It was only in 1960, 123 years after the Danes had proposed that the Vikings had visited America before Columbus, that the archaeological proof validating this hypothesis was discovered in Newfoundland by Norwegian husband and wife team, explorer Helge Ingstad and archaeologist Anne Stine Ingstad, who specifically went looking for it. The fact that no Chinese archaeological evidence has been found in America to date does not necessarily mean it does not exist. Maybe it simply has not been found yet, because no one has looked for it in a systematic manner.

There are two well known stories in Chinese history about possible visits to America.

The first is about Xu Fu, alchemist and conman extraordinaire, who left China by sea in 210 B.C. with 3,000 boys and girls to establish a colony somewhere East of China. Xu Fu tricked the Qin Emperor into believing he was going into the Eastern Seas in order to bring back an Elixir of Immortality for the Emperor, which he would obtain from the Gods by bartering the 3,000 children.

Xu Fu of course never returned to China. Japan was already known to the Chinese at the time, so where else eastwards of China could Xu Fu safely have settled, beyond the reach of the Emperor?

Extract from Philippe Bauche's 1753 map, which places the Chinese colony Fusang (Fou-sang) north of California
Xu Fu heading into the eastern seas with 3,000 boys and girls. Where East of China could he have settled, when Japan at the time was already known to the Chinese?

The second, and best known story, is about Fusang. In 1761 French orientalist Joseph de Guignes published an academic paper  “Investigation of the Navigations of the Chinese to the Coast of America, and as to some Tribes situated at the Eastern extremity of Asia”, which caused quite a stir. 

According to the official historical records of the Liang Dynasty, as recorded in the Book of Liang (梁书), then in 499A.D., a Buddhist monk by the name of Hui Shen showed up at the Liang Dynasty Court in China, having spent 50 years teaching Buddhism in Fusang with four other monks.

Since the Liang Court had never heard of Fusang, Hui Shen’s relatively detailed descriptions of the country and its habits were recorded. Fu Sang, according to Hui Shen, was very far East of Japan.

As a result, most European academics agreed that Fusang must have been a Chinese colony in America somewhere from Vancouver down to Mexico. Louis XV’s cartographer, Philippe Buache, even published a map in 1753, placing Fou-sang des Chinois north of California.

However, as sentiments towards China changed and the story that the Viking had visited America emerged, the interest in locating Fusang, or other Chinese pre-Columbus settlements in America, fizzled out.

Methodology

For this project Christian combines “boring” desk top academic research with “exciting” real life adventuring. The purpose of combining the two is to make the project interesting for more people to follow. No one has ever dug out all the historical facts and archeological finds proving where the Chinese have been along the North Paficic Rim in pre-Columbus times and then gone to visit these places to validate their existance.
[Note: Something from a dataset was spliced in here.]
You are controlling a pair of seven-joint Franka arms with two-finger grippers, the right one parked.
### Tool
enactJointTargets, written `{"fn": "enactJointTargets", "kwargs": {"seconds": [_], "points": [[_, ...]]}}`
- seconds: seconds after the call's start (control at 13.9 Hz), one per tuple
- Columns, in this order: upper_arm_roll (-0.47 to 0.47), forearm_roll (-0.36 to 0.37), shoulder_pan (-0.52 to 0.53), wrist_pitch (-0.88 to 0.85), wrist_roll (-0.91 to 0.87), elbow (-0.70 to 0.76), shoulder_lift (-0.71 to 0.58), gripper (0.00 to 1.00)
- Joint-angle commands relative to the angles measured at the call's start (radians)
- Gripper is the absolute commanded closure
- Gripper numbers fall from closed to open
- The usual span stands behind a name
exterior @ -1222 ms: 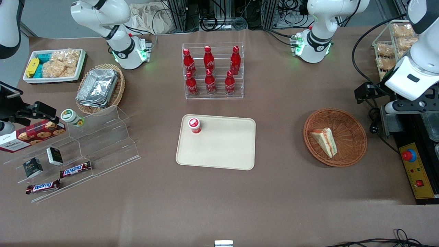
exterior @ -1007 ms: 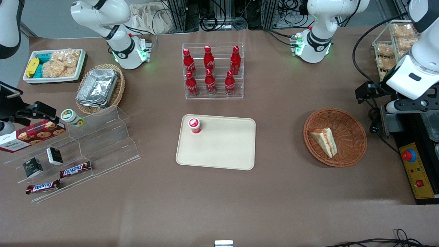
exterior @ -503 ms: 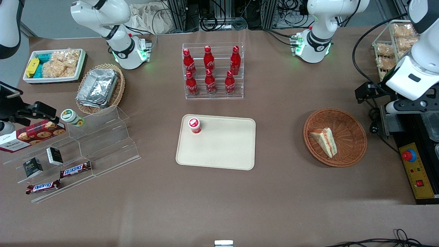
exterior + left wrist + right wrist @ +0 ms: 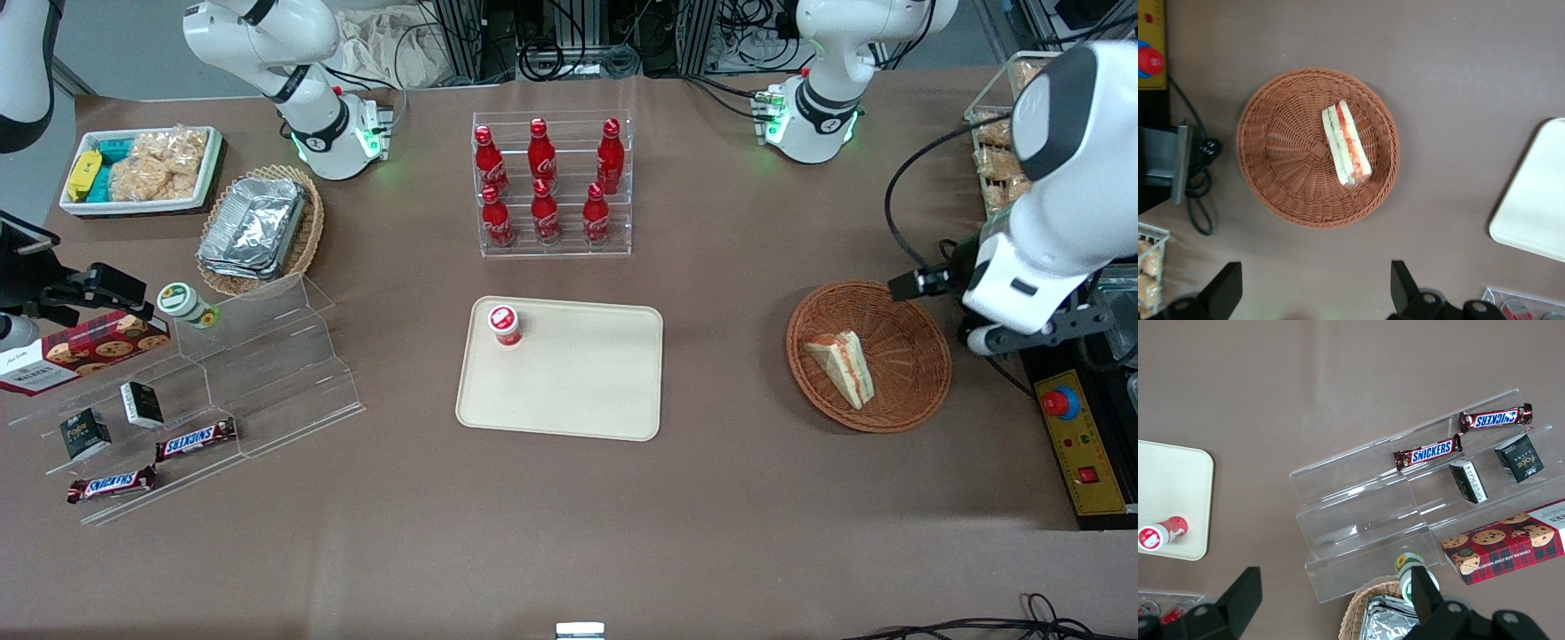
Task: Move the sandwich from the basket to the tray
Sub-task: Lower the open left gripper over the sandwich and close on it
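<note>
Reddish-brown woven basket, white-orange-green sandwich, cream tray.

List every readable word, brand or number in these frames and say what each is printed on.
"SNICKERS": bar on the clear stand.
"SNICKERS": second bar beside it.
"Coca-Cola" script: partly legible on the red bottles.
Biscuit box: name too small to read.
Two dark small boxes: print blurred.
Green-lidded jar and red-lidded cup: labels unreadable.
Sandwich, basket, tray: no text.
Tool open above the basket, unmarked.
</note>
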Motion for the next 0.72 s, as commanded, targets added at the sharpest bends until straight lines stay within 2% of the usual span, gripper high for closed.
{"fn": "enactJointTargets", "kwargs": {"seconds": [0.0,0.36,0.65], "points": [[-0.001,0.0,0.035,0.126,-0.044,-0.128,0.0,0.0],[0.004,0.002,0.039,0.268,-0.158,-0.183,0.1,0.0],[0.008,0.002,0.041,0.498,-0.17,-0.31,0.129,0.0]]}}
By travelling by human power from China along the North Pacific Rim to America and interacting with local people along the way, Chistian may uncover additional proofs of Chinese visits, which academia is unaware of.   

Why is it important to travel the North Pacific Rim looking for a bread crumb trail of where the Chinese have visited pre-Columbus, when there are many academic books claiming that the Chinese have been in Mexico pre-Columbus, based on the similarity of ancient Mexican and Chinese relics?  The reason is that this argument is not bought by all. Some (the school of Diffusionists) argue that because the relics are similar, this proves the Chinese taught the Mexicans how to make them. Others (the school of Isolationists) disagree and claim that the Mexicans could just as easily have created those relics without the help of the Chinese and it is a mere coincidence that they look similar. Both have a point and both love to disagree, so the academic debate is stuck, because there is no new information to break the deadlock. 
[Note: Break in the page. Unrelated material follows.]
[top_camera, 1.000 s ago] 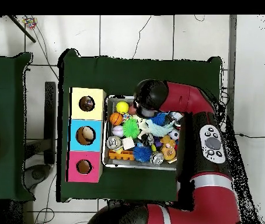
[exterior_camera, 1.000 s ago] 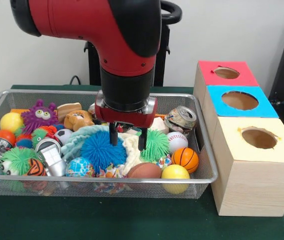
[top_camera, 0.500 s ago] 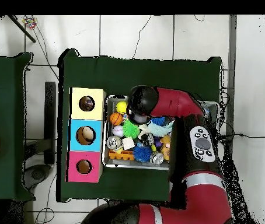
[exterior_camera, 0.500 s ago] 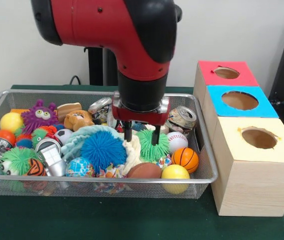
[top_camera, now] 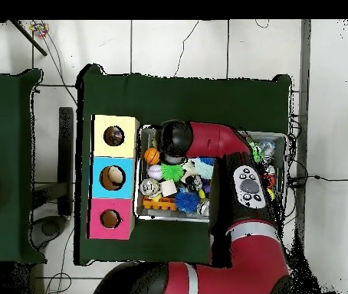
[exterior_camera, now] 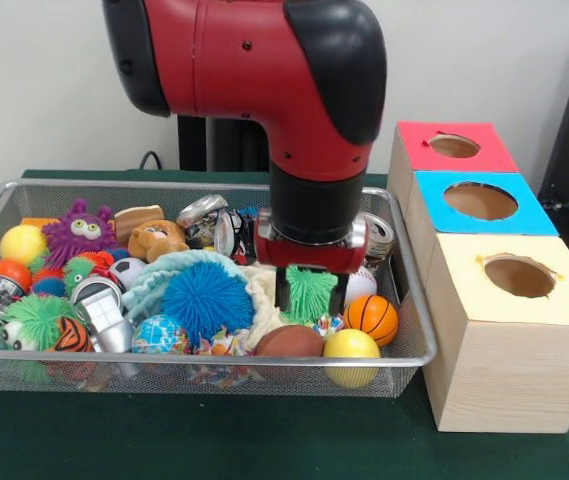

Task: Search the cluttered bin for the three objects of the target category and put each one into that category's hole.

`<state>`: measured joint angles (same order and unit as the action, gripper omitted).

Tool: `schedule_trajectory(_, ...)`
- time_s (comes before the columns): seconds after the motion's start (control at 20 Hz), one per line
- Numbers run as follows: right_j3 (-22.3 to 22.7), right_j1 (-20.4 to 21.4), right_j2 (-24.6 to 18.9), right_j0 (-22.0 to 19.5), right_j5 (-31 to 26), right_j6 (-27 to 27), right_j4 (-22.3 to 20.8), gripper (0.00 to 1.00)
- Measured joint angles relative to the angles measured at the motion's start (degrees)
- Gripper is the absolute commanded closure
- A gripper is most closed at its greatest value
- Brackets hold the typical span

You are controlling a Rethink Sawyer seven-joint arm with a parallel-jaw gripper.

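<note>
My gripper (exterior_camera: 310, 304) hangs low in the right part of the wire bin (exterior_camera: 164, 361). It is open, and its two black fingers (exterior_camera: 283, 291) stand on either side of a green spiky ball (exterior_camera: 311, 284). A blue spiky ball (exterior_camera: 207, 300) lies just left of it on a pale knitted cloth (exterior_camera: 261, 296). Right of the bin stand three wooden boxes with holes: red (exterior_camera: 454, 146), blue (exterior_camera: 481, 200) and yellow (exterior_camera: 519, 275). From overhead the arm (top_camera: 200, 142) covers the gripper, and the green ball (top_camera: 170, 170) shows beside it.
A basketball (exterior_camera: 371, 318), a yellow ball (exterior_camera: 350, 347) and a brown football (exterior_camera: 289, 342) crowd the bin's front right corner. Crushed cans (exterior_camera: 377, 236) lie behind the gripper. A purple monster (exterior_camera: 79, 230) and other toys fill the left half. The bin's right rim runs close to the boxes.
The gripper has moved right across the bin, from over the blue spiky ball to astride the green spiky ball, and has sunk a little lower. It has stayed open.
</note>
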<state>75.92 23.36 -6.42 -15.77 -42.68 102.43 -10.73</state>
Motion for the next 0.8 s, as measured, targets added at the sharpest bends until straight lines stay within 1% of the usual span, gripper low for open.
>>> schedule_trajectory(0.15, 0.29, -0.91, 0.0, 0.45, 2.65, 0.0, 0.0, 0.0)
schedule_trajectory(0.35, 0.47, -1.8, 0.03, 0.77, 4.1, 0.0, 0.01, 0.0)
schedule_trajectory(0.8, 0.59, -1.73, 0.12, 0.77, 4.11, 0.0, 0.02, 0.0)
Therefore, creating a bread crumb trail of where the Chinese have visited along the North Pacific Rim pre-Columbus has the potential to unlock the loggerhead position between the Diffusionists and the Isolationists. If Christian can prove that there is a bread crumb trail all the way to America, then that will provide the Diffisionists with new amunition. If not, the Isolationists will have reason to feel smug. In any case, whatever the outcome of Christian’s project, it will help the academic debate move on and the process of doing so will be one hell of an adventure.  

4 + 1 Stages

The project has been divided into several stages of doing academic research followed by validation and looking for further proof in the field.

Stage 1: China to Japan. The academic research is completed and in May 2021 Christian, together with his trans-Atlantic rowing partner Sun Haibin, will row from China to Shingu in Japan following in the footsteps of Xu Fu.
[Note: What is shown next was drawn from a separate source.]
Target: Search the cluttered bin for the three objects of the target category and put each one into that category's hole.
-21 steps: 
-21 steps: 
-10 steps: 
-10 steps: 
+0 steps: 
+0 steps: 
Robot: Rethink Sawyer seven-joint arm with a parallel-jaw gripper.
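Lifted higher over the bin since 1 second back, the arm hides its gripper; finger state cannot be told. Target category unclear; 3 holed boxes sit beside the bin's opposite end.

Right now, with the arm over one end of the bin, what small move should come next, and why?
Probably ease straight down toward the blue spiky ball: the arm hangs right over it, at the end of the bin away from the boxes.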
Stage 2: Japan to Kamchatka via the Kurils. Targeted for 2022.

Stage 3: Kamchatka to Alaska via the Aleutians. Targeted for 2023.

Stage 4: Alaska to Mexico. Targeted for 2024.

Stage 5: Provided the academic research from stages 1-4 makes it plausible that the Chinese have visited America pre-Columbus then Christian will build a replica of a possible ancient Chinese vessel on a beach in China, crew it with people from stakeholder countries, and try and sail it directly across the Pacific Ocean to America, thereby showing the Chinese could also have traveled to America in this manner, in addition to island hopping across the North Pacific Rim.

Christian will build a replica of a possible ancient Chinese vessel on a beach in China, crew it with people from stakeholder countries, and try and sail it directly across the Pacific Ocean to America to further validate the hypothesis.

Summary

So, if all goes to plan, this project will result in the re-writing of the History of Exploration as we know it in the West and start to shift focus from a White Man centric world view to a more nuanced view of the History of Discovery. The ultimate success will be if in 10 years’ time the sign at the British Museum recognising that the Viking visited America before Columbus will have been updated to include the Chinese (and/or maybe other Asians countries).

You can follow the ups and downs of this adventure via Facebook.

Display Case 21, The Americas exhibition, British Museum

Objective

To determine whether the History of Discovery as we know it in the West is wrong and whether the Chinese, like the Vikings, should be credited with having visited America before Columbus.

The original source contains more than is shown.